WORK TASK:
In the material below, find the line containing "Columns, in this" and the line containing "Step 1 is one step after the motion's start", then reproduce exactly both of them and every line between, and nothing else.

PROVIDED DATA:
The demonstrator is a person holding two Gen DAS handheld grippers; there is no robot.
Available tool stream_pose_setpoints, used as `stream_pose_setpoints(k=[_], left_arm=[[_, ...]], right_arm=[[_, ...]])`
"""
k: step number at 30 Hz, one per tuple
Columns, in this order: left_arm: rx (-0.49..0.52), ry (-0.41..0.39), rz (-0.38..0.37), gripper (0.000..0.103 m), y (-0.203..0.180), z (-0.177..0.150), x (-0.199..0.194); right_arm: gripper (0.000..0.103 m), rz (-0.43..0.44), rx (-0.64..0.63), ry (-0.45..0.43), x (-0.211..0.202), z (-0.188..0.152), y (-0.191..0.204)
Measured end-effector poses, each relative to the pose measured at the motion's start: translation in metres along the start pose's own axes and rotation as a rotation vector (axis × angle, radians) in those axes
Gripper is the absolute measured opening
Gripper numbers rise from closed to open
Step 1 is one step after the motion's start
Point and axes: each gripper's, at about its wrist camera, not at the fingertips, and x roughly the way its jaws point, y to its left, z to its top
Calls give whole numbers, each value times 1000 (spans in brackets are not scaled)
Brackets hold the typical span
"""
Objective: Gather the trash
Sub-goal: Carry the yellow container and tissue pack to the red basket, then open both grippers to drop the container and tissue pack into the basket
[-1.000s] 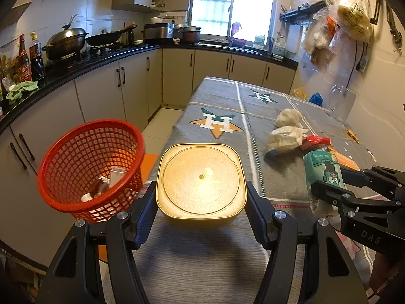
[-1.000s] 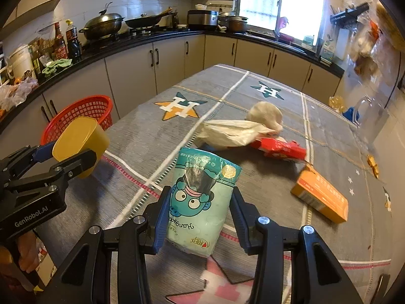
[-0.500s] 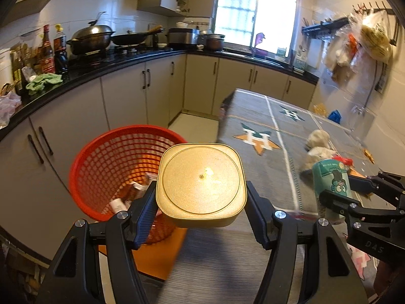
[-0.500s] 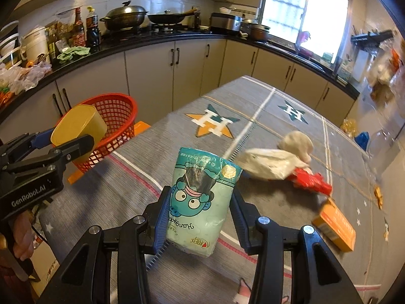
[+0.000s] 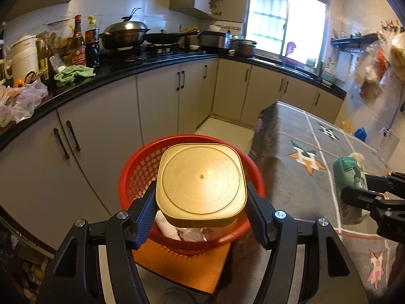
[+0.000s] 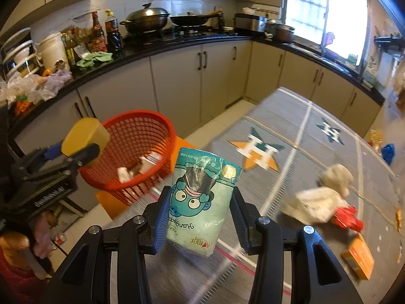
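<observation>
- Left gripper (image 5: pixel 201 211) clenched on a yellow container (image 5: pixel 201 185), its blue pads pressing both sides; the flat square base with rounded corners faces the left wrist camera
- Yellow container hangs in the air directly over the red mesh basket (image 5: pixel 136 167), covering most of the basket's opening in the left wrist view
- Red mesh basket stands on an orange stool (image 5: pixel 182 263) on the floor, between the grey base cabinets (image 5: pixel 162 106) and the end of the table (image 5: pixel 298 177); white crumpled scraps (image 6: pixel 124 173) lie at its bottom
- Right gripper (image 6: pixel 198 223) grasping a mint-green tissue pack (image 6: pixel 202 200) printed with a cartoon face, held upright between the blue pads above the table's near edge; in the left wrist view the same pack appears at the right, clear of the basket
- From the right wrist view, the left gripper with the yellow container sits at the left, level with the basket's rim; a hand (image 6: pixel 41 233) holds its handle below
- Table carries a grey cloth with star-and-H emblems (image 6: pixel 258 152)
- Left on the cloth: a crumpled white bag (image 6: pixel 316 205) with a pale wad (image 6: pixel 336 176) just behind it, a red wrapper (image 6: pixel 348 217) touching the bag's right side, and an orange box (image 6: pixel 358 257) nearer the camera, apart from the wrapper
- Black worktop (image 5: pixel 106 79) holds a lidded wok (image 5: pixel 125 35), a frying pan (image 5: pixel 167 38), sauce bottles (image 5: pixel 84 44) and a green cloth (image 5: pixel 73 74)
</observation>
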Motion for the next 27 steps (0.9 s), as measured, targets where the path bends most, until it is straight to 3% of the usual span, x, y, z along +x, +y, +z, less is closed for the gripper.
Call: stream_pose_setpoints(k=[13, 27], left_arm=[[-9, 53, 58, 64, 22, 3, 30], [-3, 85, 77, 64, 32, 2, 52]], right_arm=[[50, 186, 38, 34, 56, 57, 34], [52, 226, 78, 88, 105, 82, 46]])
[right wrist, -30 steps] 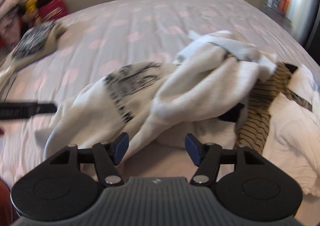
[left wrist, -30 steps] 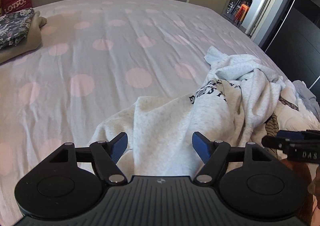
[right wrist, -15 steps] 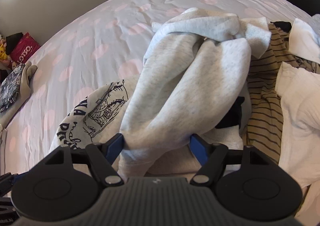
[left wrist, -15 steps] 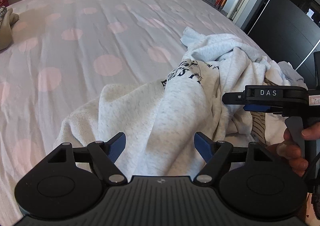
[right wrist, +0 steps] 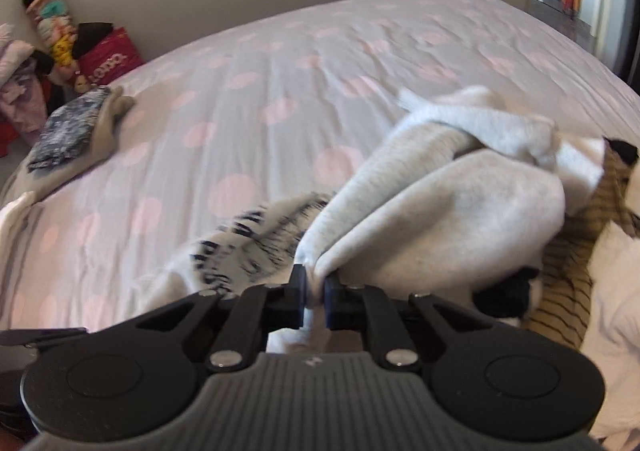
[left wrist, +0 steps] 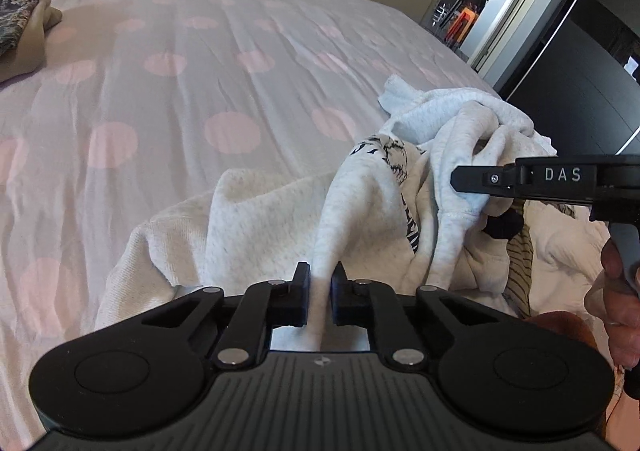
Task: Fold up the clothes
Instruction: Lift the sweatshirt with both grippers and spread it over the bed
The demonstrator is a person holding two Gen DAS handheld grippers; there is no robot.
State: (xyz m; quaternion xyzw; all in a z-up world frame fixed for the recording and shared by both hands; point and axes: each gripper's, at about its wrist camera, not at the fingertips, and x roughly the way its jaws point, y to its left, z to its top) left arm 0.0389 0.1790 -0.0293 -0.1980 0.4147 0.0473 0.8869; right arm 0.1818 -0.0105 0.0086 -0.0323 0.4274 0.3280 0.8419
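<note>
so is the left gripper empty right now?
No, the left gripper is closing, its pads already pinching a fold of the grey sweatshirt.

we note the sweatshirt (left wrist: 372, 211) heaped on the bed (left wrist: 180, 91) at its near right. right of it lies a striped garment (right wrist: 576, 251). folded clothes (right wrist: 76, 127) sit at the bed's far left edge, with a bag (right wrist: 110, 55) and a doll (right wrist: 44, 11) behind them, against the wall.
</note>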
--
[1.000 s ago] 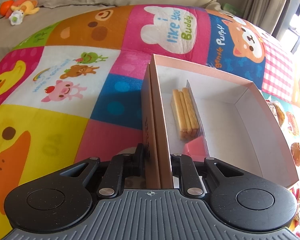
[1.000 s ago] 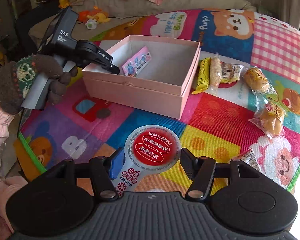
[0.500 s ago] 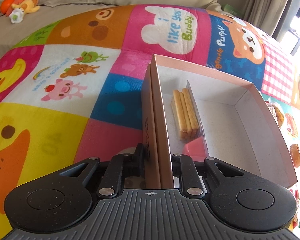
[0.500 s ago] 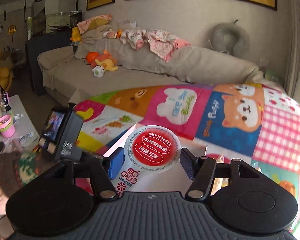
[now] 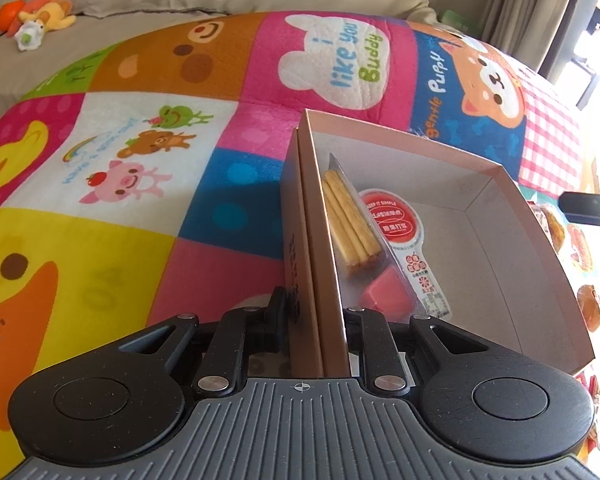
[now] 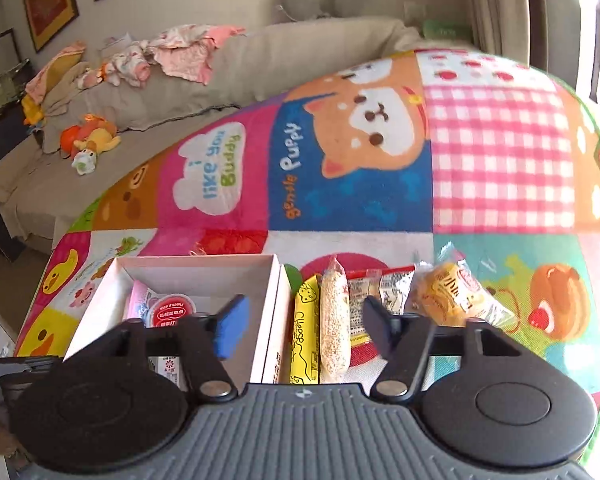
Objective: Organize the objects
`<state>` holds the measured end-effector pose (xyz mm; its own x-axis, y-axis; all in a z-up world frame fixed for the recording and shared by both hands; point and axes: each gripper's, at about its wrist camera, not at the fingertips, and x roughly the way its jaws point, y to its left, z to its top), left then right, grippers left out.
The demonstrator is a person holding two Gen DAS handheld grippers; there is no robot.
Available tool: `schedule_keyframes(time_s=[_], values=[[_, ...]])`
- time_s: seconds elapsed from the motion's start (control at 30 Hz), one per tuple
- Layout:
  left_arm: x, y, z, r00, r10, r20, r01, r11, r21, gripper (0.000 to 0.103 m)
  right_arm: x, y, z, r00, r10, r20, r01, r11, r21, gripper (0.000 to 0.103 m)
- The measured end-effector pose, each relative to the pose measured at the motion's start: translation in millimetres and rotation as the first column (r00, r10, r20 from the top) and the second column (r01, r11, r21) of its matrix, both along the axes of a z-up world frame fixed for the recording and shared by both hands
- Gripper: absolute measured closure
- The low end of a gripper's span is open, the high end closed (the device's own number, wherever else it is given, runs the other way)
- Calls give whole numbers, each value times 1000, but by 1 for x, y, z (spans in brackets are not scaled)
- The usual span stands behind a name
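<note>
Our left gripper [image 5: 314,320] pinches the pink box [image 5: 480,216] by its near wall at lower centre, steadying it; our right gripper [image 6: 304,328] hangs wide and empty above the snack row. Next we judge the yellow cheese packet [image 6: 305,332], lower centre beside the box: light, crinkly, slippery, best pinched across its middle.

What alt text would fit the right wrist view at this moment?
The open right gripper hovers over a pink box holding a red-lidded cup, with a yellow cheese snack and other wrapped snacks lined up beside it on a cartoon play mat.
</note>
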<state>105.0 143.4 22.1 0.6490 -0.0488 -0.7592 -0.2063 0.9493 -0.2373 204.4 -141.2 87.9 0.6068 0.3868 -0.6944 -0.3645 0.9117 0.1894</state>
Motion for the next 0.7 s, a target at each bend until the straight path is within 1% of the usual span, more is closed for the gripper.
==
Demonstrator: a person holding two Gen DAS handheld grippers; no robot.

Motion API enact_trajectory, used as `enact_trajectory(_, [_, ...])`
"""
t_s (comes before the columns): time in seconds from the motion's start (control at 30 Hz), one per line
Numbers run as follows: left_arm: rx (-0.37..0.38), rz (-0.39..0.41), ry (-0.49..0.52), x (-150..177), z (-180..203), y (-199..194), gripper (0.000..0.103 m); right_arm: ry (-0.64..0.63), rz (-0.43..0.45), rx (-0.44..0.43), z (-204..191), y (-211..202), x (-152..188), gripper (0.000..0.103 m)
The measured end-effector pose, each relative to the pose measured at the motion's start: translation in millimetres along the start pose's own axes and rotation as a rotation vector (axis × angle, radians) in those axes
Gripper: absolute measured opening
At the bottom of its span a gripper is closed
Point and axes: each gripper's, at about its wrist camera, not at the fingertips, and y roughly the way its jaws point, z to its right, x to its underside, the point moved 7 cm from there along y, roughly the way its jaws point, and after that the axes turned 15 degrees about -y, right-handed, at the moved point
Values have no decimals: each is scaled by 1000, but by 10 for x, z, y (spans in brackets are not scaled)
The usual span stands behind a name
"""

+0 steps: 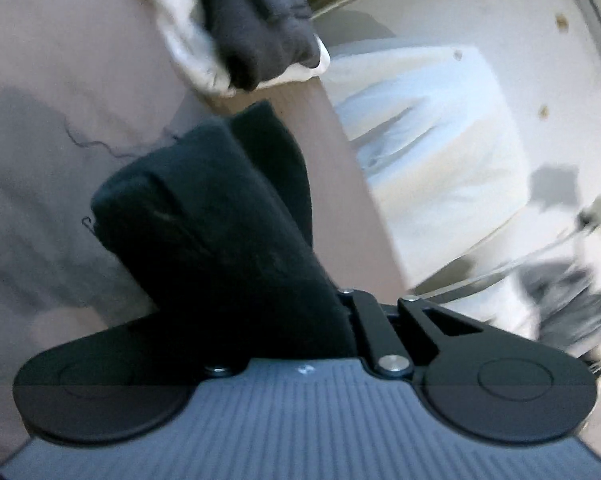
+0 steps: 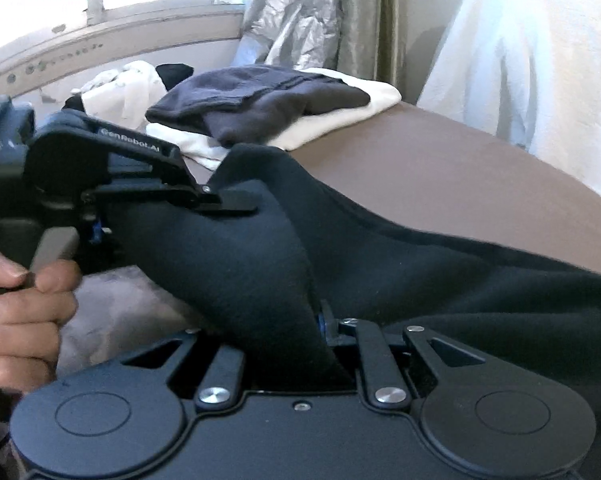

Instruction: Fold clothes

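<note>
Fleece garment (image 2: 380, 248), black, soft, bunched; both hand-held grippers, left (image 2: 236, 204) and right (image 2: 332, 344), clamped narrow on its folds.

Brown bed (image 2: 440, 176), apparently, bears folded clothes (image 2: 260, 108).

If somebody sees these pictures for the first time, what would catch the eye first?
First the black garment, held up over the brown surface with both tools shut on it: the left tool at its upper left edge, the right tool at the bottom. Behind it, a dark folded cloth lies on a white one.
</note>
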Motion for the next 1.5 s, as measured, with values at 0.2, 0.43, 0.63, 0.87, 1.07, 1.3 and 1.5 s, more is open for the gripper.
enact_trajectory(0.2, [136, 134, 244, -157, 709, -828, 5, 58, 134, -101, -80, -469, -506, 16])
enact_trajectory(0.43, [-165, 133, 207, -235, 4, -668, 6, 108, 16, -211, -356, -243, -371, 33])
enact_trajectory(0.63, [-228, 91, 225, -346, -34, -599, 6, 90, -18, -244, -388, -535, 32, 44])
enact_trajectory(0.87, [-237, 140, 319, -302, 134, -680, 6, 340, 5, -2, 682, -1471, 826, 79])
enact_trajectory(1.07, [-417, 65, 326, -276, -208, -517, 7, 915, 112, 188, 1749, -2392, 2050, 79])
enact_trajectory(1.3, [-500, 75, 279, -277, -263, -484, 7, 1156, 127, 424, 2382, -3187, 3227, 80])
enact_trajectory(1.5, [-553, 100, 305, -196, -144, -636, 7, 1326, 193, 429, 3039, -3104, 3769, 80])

PROBLEM SOLUTION:
Columns, in this order: left_arm: rx (-0.49..0.52), ry (-0.41..0.39), rz (-0.38..0.37), gripper (0.000..0.103 m), y (-0.203..0.180), z (-0.177..0.150), x (-0.199..0.194); right_arm: gripper (0.000..0.103 m), rz (-0.43..0.44), rx (-0.64..0.63), ry (-0.45..0.43), x (-0.211..0.202), z (-0.188..0.152), y (-0.191..0.204)
Measured end-effector poses, each relative to the pose measured at the motion's start: translation in metres along the start pose's own axes and rotation as a rotation vector (axis × angle, radians) in those axes
Gripper is the absolute measured opening
Gripper numbers rise from closed to open
Step 1 is one step after the motion's start

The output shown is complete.